Return each line of the listing that contains the string "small".

* * * * *

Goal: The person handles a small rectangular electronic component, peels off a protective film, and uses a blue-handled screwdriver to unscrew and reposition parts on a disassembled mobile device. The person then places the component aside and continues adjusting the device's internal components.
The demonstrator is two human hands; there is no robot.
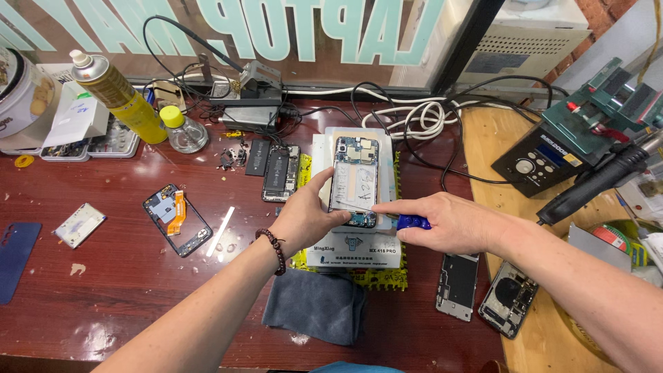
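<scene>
While both hands meet at the near end of the opened phone (354,181), each has its own part. The left hand (304,217) is curled around the phone's left long edge, thumb on top and fingers wrapped at the side, gripping the frame. The right hand (442,222) is closed around a blue-handled tool (412,222), whose thin tip runs leftward across the phone's bottom end, close to the left thumb.

That phone lies face-down with its back removed, circuit board showing, on a white heating pad (387,155) straight ahead of the person. Its long axis runs away from the body, so the tool crosses it nearly at right angles. Both hands are about equally near, the left touching, the right reaching through the tool.

Farther out on the counter (117,276), a grey cloth (318,304) lies just below the pad, another stripped phone (177,220) sits well apart to the left, and two more phone shells (483,293) rest under the right forearm.
</scene>
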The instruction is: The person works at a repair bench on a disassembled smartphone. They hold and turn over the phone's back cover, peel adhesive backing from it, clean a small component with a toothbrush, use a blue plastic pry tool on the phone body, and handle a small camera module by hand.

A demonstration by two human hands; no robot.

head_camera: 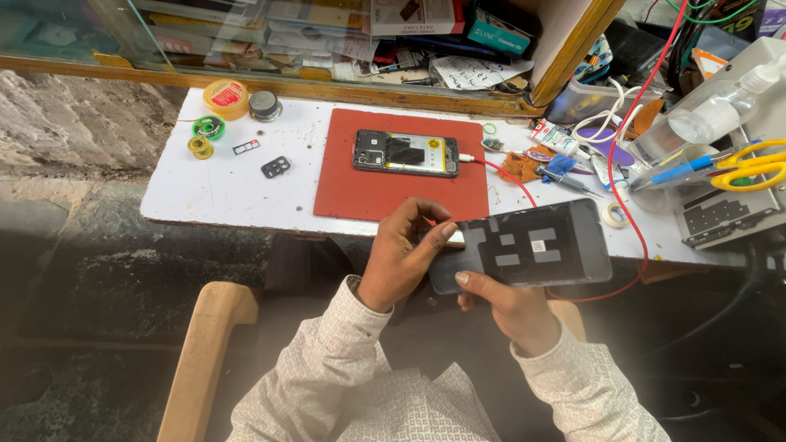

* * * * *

### Task answer
Goal: The person handles a small rectangular electronic component, peels off a protective film, and uses a blue-handled screwdriver to unscrew and reposition parts on a disassembled mobile device. The person then places the component aside and continues adjusting the device's internal components.
The instruction is: The person works at a repair bench on a disassembled smartphone. They hold and turn over the phone's back cover, peel adhesive backing from it, clean a small component with a toothbrush, use a blue plastic pry tool on the phone body, and handle a small camera module by hand.

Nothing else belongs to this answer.